Yes. It’s an essentialist argument: we cannot do this because we have not evolved to do it. I’m seeing that primarily come out of well-meaning academics or journalists, and I don’t see the direct tie to industry as much as I see industry amplifying those arguments. They’re very keen to use it in their messaging, but it doesn’t seem to originate with the private sector. Although I could be entirely wrong, I’m curious about those origins.

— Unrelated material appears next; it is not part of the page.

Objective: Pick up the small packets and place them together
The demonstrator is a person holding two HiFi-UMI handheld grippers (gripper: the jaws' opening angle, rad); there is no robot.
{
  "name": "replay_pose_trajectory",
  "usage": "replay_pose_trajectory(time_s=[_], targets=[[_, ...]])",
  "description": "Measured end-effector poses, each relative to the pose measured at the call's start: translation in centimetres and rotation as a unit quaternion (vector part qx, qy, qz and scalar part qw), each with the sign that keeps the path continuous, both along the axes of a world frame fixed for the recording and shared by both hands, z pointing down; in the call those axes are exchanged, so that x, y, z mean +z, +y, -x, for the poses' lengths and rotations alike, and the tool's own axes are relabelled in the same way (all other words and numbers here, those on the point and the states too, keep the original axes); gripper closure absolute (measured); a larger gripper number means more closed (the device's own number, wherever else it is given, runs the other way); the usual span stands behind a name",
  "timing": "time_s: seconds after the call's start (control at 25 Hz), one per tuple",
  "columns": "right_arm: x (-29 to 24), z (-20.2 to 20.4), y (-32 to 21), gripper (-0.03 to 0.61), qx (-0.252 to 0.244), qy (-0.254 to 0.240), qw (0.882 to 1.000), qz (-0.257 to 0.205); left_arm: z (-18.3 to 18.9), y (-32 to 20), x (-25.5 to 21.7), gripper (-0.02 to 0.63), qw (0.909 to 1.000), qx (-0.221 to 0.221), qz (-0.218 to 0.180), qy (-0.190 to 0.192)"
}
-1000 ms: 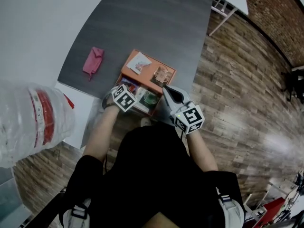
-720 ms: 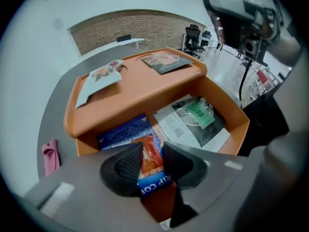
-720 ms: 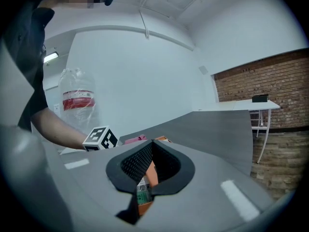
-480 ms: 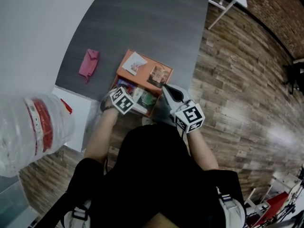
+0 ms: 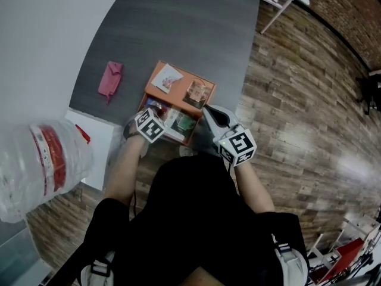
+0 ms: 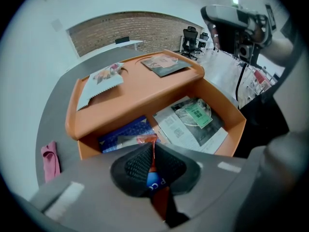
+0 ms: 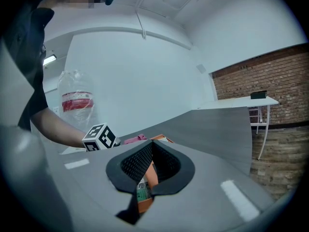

But one way in which I wrote in depth about it with a co-author, was about the idea that we’re not evolved to solve climate change. It’s something you hear all the time, especially by high-level prestigious academics who are semi-psychologists and discuss the way in which our brains are not hardwired to solve climate change. But again, we’re not hardwired to do so many of the things that we do. We’re not hardwired to read or scuba dive, and we’re not even hardwired for women’s rights, frankly. However, we fight for those things as a society. We’ve fought to end child labor, and banned horse meat. This idea is leveraged a lot, and I think it would be interesting to look at all the ways in which it has been.

Robinson  

On the program recently we had professor Cordelia Fine, who researches the arguments about gender differences and debunks research that says various social and gender inequities are the inevitable result of our hard-wiring. These evolutionary psychology arguments are very convenient if you want to defend the status quo, to say, “Human nature, and the wiring of the brain makes an alternative to this totally impossible and can’t be done, no matter how much we wish to do it.”

Jacquet  

Yes, it’s an easy defense for certain kinds of things like gender, and certainly meat eating—we see that argued all the time, even though, if you look at the literature, so many of our ancestors in prehistory barely ate any meat. But they say, “Look, we have these canine [teeth], we have to eat more meat.” It’s ridiculous. But, it is an argument that is everywhere once you start looking for it.

Robinson  

Yes, as a vegetarian who is still alive after ten years of being one, I can confirm there is no evolutionary imperative. There may be an evolutionary imperative to eat delicious cheeses—I haven’t found a way to stop doing that. Anyway, I want to encourage our listeners and readers to pick up The Playbook because it is essential that this book end up in the right hands rather than the wrong hands.

Jacquet  

The wrong hands already have many copies of this book.

Robinson  

Yes, because my first instinct when I got it was, “Oh, no, people are going to see this. What if they actually use this the wrong way and do these things?” And then I thought, “No, she’s exposing what they already know and you don’t.”

Jacquet  

Exactly. But many people have said that. My mother said, “I’m worried.” And I responded, “Mom, please. They have the playbook. They are the masterminds.” In fact, I’m missing things, and I’m curious what I’m missing. Hopefully, someone on the edge of retirement would want to send me the various things that I’m missing. I’d be happy to do an updated epilogue with other various tactics that I’m sure deserved exposure.

Robinson  

I want to close here by reading a little bit from the appendix, in which you write in your own voice:

“In the same way that the casino could affect the character of town, corporate funded scientific denial has contributed to the erosion of scientific authority and mistrust in the government. In this casino, however, we are gambling with our health, the planet, and our most reliable way of knowing the world. The stakes could not get higher.”

I think that is so true. That is why we all have to understand the playbook, so we know how to fight the playbook.